I was there when they carted out the body and there when my parents went away. They had to go to the funeral home, they said; they wouldn’t be gone long. My sister had been sent to a friend’s. I was left there in the house, and what had been a cozy home on a typical Saturday cartoony morning was now a scary, foreign land. But I’d be OK, my parents assured me, tears and pain in their eyes. John Richardson was here; he’d take care of me.

I hardly knew John Richardson. He was my parents’ age, was their friend.

But that afternoon, wearing dress slacks and a starched white shirt, he sat on the floor with me and played with my Lincoln Logs and little red plastic bricks that snapped into place like old-fashion Legos. We built little wood cabins and little brick houses for my toy soldiers. He built them with me, too, and made suggestions, asked my advice, and set up the soldiers, the cowboys and Indians. He was on the floor with me as if he were just a kid himself. And he talked to me and made me smile and his presence brought comfort into our imaginary play.

I still have that mental image of him smiling at me from that day 56 years ago.

If that is all he would have done for me, I would remember gratefully his soothing and steadying manner in that watershed day of my little-boy life.

But I will also remember John Richardson for a single comment he made — just something he said one time, that was equally significant to my teenage self.

John Richardson had lived next door to my mom when they were kids on Mildred Street in Shreveport, Louisiana. He grew up to be a prominent lawyer, the district attorney for years and years, and a widely respected civic leader.

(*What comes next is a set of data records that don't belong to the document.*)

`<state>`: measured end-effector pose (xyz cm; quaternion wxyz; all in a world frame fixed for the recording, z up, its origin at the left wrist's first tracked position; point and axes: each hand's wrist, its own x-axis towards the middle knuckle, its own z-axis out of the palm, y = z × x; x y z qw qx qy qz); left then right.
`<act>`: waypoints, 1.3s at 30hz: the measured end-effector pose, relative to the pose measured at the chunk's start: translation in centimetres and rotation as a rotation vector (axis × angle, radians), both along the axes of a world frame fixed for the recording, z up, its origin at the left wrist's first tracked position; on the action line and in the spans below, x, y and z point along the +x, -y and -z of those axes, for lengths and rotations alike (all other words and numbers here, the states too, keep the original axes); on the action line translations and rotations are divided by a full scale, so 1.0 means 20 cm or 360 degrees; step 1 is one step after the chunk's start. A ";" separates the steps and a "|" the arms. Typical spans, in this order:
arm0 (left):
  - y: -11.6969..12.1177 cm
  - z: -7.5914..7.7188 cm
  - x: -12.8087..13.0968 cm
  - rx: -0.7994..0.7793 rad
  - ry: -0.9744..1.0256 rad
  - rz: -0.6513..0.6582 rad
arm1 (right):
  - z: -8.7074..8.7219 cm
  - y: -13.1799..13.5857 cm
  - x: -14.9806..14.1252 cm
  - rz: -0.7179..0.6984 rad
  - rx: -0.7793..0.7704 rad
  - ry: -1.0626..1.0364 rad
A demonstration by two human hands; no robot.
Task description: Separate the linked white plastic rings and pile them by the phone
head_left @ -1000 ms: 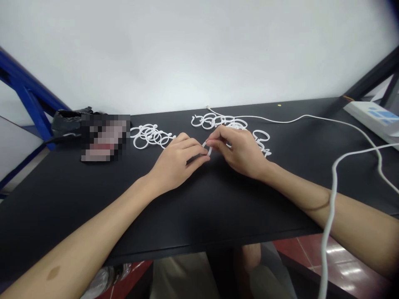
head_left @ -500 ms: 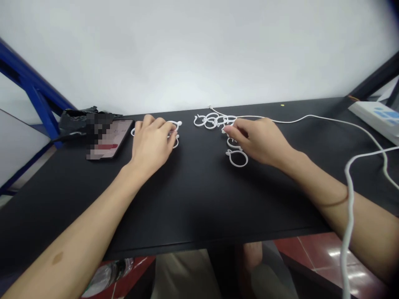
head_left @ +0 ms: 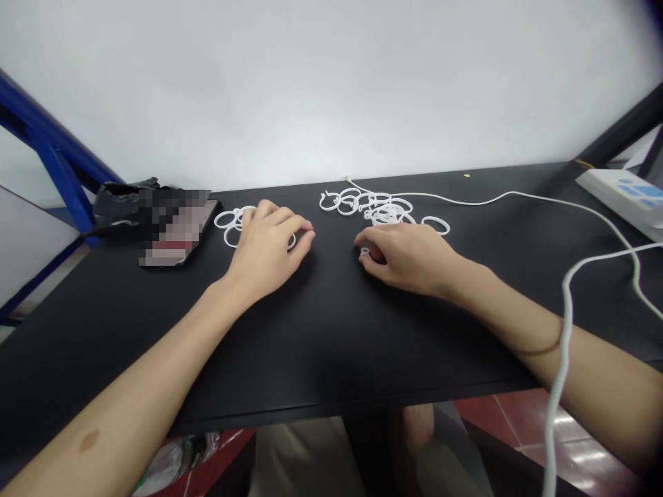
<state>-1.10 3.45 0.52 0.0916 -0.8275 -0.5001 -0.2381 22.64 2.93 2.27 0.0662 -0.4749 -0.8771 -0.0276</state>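
My right hand (head_left: 409,259) is pinched, thumb and index finger closed on a small white loop (head_left: 365,252). It sits right at the fingertips, low above or on the black tabletop (head_left: 311,359); can't tell which. Only a bit shows, its opening roughly toward my camera; the rest is hidden by the fingers, so I can't tell its long axis.

My left hand (head_left: 269,248) is palm down over the left ring cluster (head_left: 226,219), fingers curled, thumb and index tips near each other. Can't tell if it grips anything; rings show past its far side and under the thumb.

Right ring pile (head_left: 386,207) lies just beyond the right hand, rings overlapping, mostly flat, small knobs pointing various ways. One single ring (head_left: 436,225) lies flat at the pile's right, wider across than deep from my view.

Phone (head_left: 181,238) by the black bag (head_left: 117,201): screen pixelated, unreadable. White device (head_left: 616,197) at far right has blue patches, any print too small to read. White cable (head_left: 484,202) runs behind the right hand.
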 end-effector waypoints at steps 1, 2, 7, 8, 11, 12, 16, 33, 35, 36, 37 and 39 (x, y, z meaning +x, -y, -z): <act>0.01 0.00 0.01 -0.0031 0.0029 0.0079 | 0.01 0.00 0.00 -0.0025 0.0002 -0.0025; 0.01 0.01 0.02 -0.0065 0.0058 0.0147 | 0.02 0.00 0.00 -0.0057 -0.0002 -0.0057; 0.04 0.00 0.04 -0.0212 0.0154 0.0342 | 0.04 -0.01 -0.02 -0.0240 -0.0028 -0.0520; 0.04 0.00 0.04 -0.0244 0.0162 0.0361 | 0.04 0.00 -0.03 -0.0275 -0.0024 -0.0651; 0.06 -0.01 0.05 -0.0357 0.0162 0.0398 | 0.03 0.01 -0.05 -0.0345 -0.0044 -0.0931; 0.06 -0.01 0.05 -0.0392 0.0157 0.0404 | 0.03 0.02 -0.05 -0.0350 -0.0063 -0.0975; 0.07 -0.01 0.06 -0.0423 0.0140 0.0416 | 0.02 0.03 -0.05 -0.0353 -0.0129 -0.1027; 0.09 0.00 0.09 -0.0337 0.0202 0.0548 | 0.02 0.03 -0.05 -0.0441 -0.0174 -0.0992; 0.09 0.00 0.09 -0.0347 0.0199 0.0542 | 0.02 0.03 -0.05 -0.0457 -0.0148 -0.1026; 0.10 0.00 0.09 -0.0350 0.0194 0.0536 | 0.03 0.03 -0.05 -0.0463 -0.0138 -0.1040; 0.10 0.00 0.09 -0.0351 0.0191 0.0533 | 0.03 0.03 -0.05 -0.0465 -0.0129 -0.1045; 0.10 0.00 0.09 -0.0345 0.0193 0.0545 | 0.03 0.03 -0.05 -0.0461 -0.0104 -0.1012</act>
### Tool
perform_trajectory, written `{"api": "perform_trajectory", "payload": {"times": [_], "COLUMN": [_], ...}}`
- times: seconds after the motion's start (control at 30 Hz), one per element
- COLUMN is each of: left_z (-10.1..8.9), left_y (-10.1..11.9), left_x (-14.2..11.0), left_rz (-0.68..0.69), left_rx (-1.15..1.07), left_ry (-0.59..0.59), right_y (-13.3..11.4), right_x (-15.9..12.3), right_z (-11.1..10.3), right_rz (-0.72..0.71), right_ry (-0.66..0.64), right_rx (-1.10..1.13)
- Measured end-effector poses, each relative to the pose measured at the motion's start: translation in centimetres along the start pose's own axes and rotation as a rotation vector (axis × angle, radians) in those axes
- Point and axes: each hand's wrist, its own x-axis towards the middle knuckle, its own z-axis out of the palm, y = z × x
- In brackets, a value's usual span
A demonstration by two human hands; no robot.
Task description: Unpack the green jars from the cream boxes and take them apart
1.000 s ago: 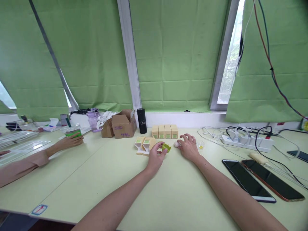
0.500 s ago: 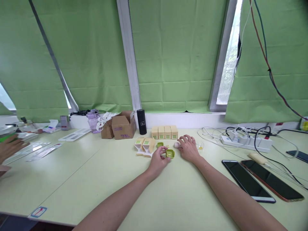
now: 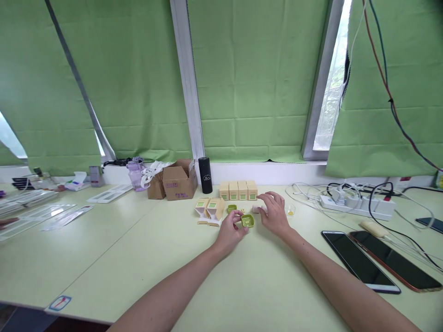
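My left hand [image 3: 231, 232] rests on the table with its fingers pinched on a small green open case [image 3: 248, 221]. A green lid [image 3: 231, 208] lies just behind it. My right hand [image 3: 276, 213] is curled over a small white object [image 3: 256, 209] on the table, fingertips touching it. Behind both hands stands a row of several small beige boxes [image 3: 238, 190]. Two opened beige boxes [image 3: 210, 209] lie to the left of my left hand.
A brown carton [image 3: 177, 180], a black flask [image 3: 206, 174] and a purple bottle [image 3: 133, 174] stand by the window sill. Two phones [image 3: 360, 259] lie at right near a power strip [image 3: 357, 206] with tangled cables. Plastic trays [image 3: 44, 213] cover the far left.
My left hand has set the green case down on the table, nearer my right hand. The co-worker's hand at far left has drawn back almost out of view.
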Motion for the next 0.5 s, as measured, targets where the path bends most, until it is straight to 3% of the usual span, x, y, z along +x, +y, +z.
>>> {"api": "perform_trajectory", "payload": {"times": [0.1, 0.27, 0.5], "left_z": [0.1, 0.3, 0.7], "left_y": [0.3, 1.1, 1.8], "left_x": [-0.1, -0.1, -0.4], "left_rz": [-0.009, -0.022, -0.034], "left_rx": [-0.009, -0.064, -0.175], "left_ry": [0.012, 0.047, 0.044], "right_y": [-1.7, -4.1, -5.8], "right_x": [0.1, -1.1, -3.4], "right_z": [-0.8, -2.1, -1.9], "right_rz": [0.125, 0.315, 0.338], "right_ry": [0.061, 0.026, -0.059], "right_rx": [0.192, 0.454, 0.604]}}
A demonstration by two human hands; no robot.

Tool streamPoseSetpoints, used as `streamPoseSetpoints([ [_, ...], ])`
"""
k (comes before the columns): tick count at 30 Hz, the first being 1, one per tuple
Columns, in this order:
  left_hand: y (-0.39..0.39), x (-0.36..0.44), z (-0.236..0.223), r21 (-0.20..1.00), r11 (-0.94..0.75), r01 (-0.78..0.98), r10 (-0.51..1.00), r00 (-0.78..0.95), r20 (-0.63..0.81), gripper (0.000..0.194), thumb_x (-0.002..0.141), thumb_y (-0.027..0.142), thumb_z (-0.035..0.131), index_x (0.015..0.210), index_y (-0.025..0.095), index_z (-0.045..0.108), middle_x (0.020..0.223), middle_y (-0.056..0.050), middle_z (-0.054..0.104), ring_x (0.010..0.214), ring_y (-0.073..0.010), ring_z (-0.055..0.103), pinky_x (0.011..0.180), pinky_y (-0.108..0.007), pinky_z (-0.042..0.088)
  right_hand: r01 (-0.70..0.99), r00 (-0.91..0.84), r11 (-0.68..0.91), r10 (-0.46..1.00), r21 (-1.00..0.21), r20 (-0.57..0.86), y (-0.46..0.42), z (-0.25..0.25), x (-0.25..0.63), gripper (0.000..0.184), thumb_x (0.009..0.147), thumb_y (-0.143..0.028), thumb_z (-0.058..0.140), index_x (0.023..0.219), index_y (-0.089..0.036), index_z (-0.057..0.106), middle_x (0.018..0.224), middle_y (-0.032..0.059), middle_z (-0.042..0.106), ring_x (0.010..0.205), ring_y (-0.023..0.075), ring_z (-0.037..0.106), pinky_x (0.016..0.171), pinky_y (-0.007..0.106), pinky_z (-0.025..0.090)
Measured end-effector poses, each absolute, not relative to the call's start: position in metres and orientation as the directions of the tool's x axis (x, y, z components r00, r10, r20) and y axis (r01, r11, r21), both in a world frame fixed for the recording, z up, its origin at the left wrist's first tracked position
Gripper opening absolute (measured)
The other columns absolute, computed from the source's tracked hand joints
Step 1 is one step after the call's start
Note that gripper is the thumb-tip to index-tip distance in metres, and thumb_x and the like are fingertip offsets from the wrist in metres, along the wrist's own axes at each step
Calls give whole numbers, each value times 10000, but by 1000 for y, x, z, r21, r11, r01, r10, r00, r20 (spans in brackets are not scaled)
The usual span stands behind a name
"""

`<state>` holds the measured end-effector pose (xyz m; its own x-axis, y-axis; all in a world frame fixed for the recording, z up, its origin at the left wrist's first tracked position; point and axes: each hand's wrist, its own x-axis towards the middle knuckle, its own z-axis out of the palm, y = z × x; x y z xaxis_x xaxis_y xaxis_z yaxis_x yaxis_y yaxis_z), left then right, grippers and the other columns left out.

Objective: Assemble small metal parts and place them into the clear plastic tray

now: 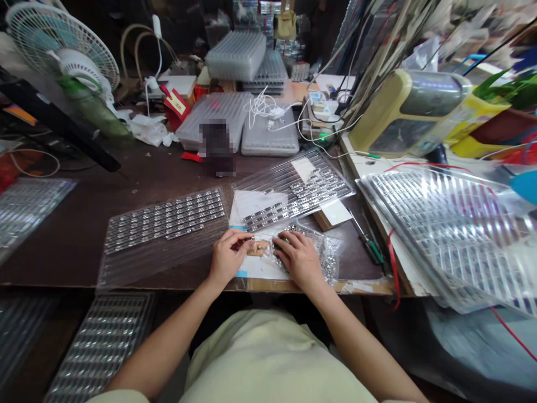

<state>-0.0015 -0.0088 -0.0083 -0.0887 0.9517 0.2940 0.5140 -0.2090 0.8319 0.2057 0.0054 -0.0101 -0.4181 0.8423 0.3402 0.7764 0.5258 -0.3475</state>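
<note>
My left hand [229, 254] sits at the middle of the dark bench, its thumb and fingertips pinched on a small metal part [250, 240] that is hard to make out. My right hand [297, 258] rests its fingertips on a clear plastic bag of small metal parts [325, 252]. Between the hands lies a small tan pad [258, 248] on a white paper sheet [255, 204]. A clear tray with rows of metal parts [163, 224] lies left of my hands, and another [297, 187] lies beyond them.
A large clear tray of parts [444, 235] leans at the right, near a green-handled screwdriver [369, 246]. Stacked plastic trays [235, 56] and white cables [264, 106] stand at the back. A fan [69, 50] stands far left. More trays lie below the bench's front edge [293, 286].
</note>
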Motion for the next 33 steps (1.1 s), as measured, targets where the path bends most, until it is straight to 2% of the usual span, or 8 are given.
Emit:
streamPoseSetpoints([
  [3,-8,-2,-9,836,-195,513,956,-93,280,144,828,283,616,876,191,715,892,-54,666,795,-150,631,621,-224,503,757,-452,543,837,-364,308,5,-12,209,166,910,-291,541,982,-242,682,1049,62,652,974,217,531,811,357,431],
  [8,-4,-1,-4,833,-199,516,959,-75,275,142,831,276,612,881,190,714,894,-51,670,780,-147,632,615,-223,499,754,-439,536,841,-380,315,6,-12,203,195,933,-261,488,878,-202,666,932,78,642,842,194,529,748,327,439],
  [11,-2,6,0,791,-257,555,952,6,305,135,831,280,624,885,199,717,877,-47,664,766,-145,623,653,-241,499,737,-411,537,838,-410,360,6,-13,203,191,937,-261,481,866,-195,645,918,77,640,840,193,532,751,327,434],
  [15,-4,17,-1,697,-354,624,929,151,337,141,830,293,639,925,227,719,864,-37,655,820,-154,611,752,-276,491,692,-313,506,853,-514,418,4,-16,206,165,930,-278,505,846,-197,622,873,57,642,822,184,538,748,318,429],
  [18,-6,21,-5,651,-381,656,918,187,349,137,831,282,640,933,236,718,858,-33,655,830,-155,603,760,-280,482,680,-262,476,869,-558,420,3,-17,208,146,926,-267,509,845,-197,609,802,43,634,777,179,535,721,312,428],
  [33,-5,23,-12,673,-340,657,939,200,279,90,812,241,660,874,228,725,840,-24,662,825,-161,601,773,-291,475,582,-238,478,874,-658,424,3,-14,210,113,899,-245,555,882,-222,664,883,36,677,858,176,594,790,310,456],
])
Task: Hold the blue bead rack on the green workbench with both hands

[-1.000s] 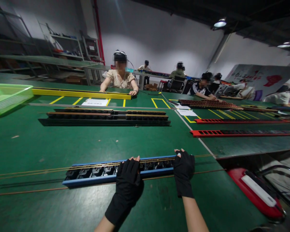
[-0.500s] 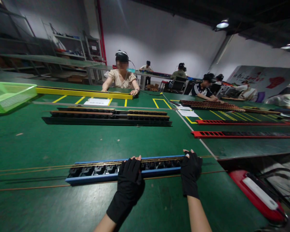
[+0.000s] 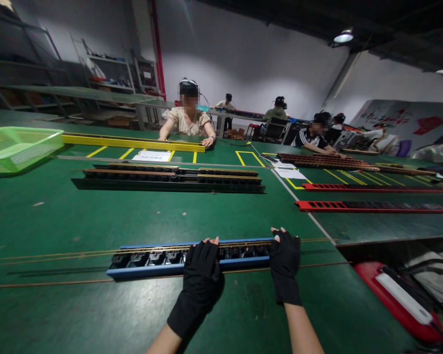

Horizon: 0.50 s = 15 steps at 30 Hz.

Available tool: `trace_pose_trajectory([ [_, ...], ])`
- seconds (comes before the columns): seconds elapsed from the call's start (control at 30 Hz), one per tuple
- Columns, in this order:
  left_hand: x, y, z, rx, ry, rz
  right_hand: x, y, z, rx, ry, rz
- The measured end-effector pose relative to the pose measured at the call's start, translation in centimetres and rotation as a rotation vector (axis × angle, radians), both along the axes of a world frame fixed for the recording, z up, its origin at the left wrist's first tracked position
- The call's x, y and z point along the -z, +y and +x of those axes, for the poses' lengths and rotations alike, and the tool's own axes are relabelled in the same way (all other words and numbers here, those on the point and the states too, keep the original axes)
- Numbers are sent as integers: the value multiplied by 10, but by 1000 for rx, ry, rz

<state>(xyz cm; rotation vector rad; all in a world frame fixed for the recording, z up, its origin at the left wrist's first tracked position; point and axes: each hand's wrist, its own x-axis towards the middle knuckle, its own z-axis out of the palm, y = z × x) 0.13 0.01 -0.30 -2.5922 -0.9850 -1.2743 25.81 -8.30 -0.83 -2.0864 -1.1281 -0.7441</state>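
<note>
Lying lengthwise near the front edge of the green counter (image 3: 96, 221), the blue tray (image 3: 151, 269) holds a row of dark parts, with thin brass rods (image 3: 77, 254) running along its far side and out past both ends. A further thin rod (image 3: 47, 283) lies on the counter just in front of the tray. The left hand (image 3: 203, 268), in a black fingerless glove, rests flat over the middle of the tray, fingers loosely spread and bare fingertips touching its far edge. The right hand (image 3: 283, 258), gloved alike, lies palm-down over the tray's right end, fingers together, tips on the rods there. Neither hand pinches anything.

Farther back, well apart from the blue tray, a long black tray (image 3: 170, 184) with its own row of parts crosses the counter. Behind it lie a white sheet (image 3: 152, 156) among yellow floor-style markings and a long yellow rail (image 3: 133, 143), on which a seated person (image 3: 189, 120) across the counter rests both hands. A green mesh basket (image 3: 18, 147) stands at the far left. To the right, two red trays (image 3: 372, 206) lie on the adjoining counter, where other people sit at work. A red and white object (image 3: 398, 301) sits beyond the counter's right corner, near the right forearm.
</note>
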Motion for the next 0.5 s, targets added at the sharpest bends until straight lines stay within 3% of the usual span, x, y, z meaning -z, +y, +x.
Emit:
trace_pose_trajectory([
  [0.3,-3,-2,-1,5,4,7,-1,5,-18,-40,-10,29],
  [0.5,-1,-2,-1,3,21,-14,-10,13,-33,-120,4,-62],
])
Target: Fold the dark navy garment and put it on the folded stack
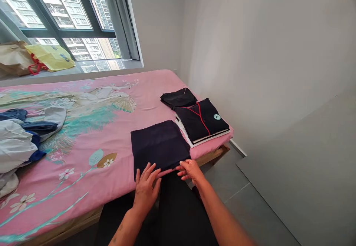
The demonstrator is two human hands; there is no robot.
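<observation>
A folded dark navy garment (160,146) lies flat on the pink bedspread (83,175), near the bed's edge. My left hand (146,188) rests on its near edge with the fingers spread. My right hand (190,171) pinches the near right corner of the cloth between thumb and fingers. Just beyond it, a folded black garment with red piping and a round green badge (201,120) sits on a white-edged spiral-bound book (183,131). A smaller folded black cloth (178,98) lies behind that.
A heap of white and navy clothes (16,142) lies at the bedspread's left side. Paper bags (47,57) sit on the window ledge beyond the bed. A grey wall runs along the bed's right side, with a tiled floor below.
</observation>
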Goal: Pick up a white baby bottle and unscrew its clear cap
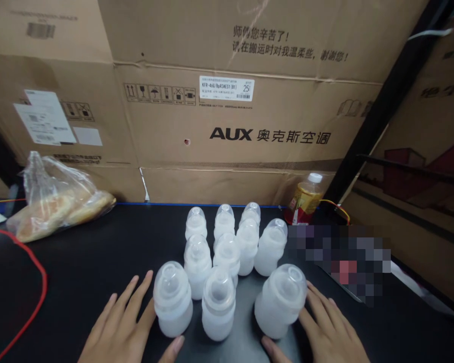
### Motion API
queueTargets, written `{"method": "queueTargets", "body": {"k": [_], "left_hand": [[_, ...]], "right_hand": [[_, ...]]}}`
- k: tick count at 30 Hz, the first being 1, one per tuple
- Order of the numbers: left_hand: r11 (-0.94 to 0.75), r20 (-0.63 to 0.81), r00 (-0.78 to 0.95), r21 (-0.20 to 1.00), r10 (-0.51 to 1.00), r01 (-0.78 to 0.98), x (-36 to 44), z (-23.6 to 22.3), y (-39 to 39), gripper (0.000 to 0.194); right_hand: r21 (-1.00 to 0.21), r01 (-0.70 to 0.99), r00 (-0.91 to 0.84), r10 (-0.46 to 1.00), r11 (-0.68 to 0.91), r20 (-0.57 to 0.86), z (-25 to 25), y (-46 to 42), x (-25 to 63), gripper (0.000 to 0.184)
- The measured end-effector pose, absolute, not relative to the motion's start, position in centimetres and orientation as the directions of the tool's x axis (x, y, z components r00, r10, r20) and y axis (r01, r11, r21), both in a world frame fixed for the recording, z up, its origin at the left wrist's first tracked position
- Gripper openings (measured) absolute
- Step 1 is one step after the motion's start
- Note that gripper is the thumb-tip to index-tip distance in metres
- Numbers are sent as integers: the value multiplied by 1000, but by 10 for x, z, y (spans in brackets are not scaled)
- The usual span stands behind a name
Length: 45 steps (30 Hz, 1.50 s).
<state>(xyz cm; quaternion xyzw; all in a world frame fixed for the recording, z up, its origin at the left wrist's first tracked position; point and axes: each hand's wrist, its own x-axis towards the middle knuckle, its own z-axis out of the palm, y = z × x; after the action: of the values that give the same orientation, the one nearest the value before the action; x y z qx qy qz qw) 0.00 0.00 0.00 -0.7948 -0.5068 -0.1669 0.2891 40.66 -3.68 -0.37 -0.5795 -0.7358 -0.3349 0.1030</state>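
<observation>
Several white baby bottles with clear dome caps stand upright in a loose group on the black table (98,262). My left hand (123,322) lies beside the front left baby bottle (173,300), fingers spread, its index finger at the bottle's side and its thumb in front. Beside the front right baby bottle (280,302) is my right hand (323,327), with fingers stretched along the bottle's right side and thumb near its base. Whether it presses on the bottle, I cannot tell. Between them stands another front baby bottle (218,305). Rows behind partly overlap, including a rear bottle (224,222).
Large cardboard boxes (166,136) form a wall behind the table. A plastic bag of bread (60,201) lies back left, near a red cable (41,272). A drink bottle (306,199) stands back right, close to a blurred-out item (344,262) and a black post (378,106).
</observation>
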Motion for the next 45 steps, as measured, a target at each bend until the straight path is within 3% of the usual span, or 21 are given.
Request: {"method": "queueTargets", "body": {"k": [11,36,45], "left_hand": [[-316,565,514,-416,646,853,17,34,-1,76],[-340,591,532,-412,607,846,17,35,1,77],[-318,575,470,-349,670,881,12,24,-3,75]], "right_hand": [[340,934,-300,753,107,586,16,-39,397,85],[349,929,-314,759,123,570,-6,-35,411,84],[329,937,-289,783,115,550,-4,-36,411,82]]}}
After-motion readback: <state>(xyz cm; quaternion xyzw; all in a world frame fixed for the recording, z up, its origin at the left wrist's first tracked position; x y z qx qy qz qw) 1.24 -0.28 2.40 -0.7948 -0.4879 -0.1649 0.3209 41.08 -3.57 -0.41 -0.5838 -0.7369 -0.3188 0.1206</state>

My dad was an accountant and, when I was 17, he could be an embarrassment to me. He knew little about sports, did not fish or hunt, fix cars or build additions on our home. He was more of a background presence, politely and passively yielding to his wife, awkward in social situations, dutiful at work and church, a good man perhaps but not especially strong or heroic, funny or as interesting as others fathers I knew. He had served in World War II but had not seen combat, had only been a supply sergeant in India. He was not what I — at 17 — thought I wanted in a father.

One night, for reasons too complicated but unimportant to recount here, John Richardson gave me a ride. Through the years he and I had only exchanged cordial hellos at occasional social gatherings. We had never really talked, and on this night we’d had no meaningful conversation. But as he made a final turn before dropping me off, he said, “You know Kerry, your father is the finest man I have ever known.”

I was struck dumb. And the fact that it came from a man as prominent and as respected as John Richardson made an impact that forever changed the way I thought of my father, the way I looked at him from then on.

It proved to be another turning point in my young life.

I doubt John Richardson would remember either of these episodes — small, inconsequential acts in a life lived long and well. But I have remembered both all these years. One brought some normalcy to a little boy’s traumatic day. The other — a one-sentence appraisal of my dad — was a gift that I never spoke of but carried with me till the day he died.

So this Thanksgiving remember the impact that small gestures and acts of kindness might have on others. And thank someone who has touched your life in a special way.


Kerry Temple ’74 is editor of this magazine.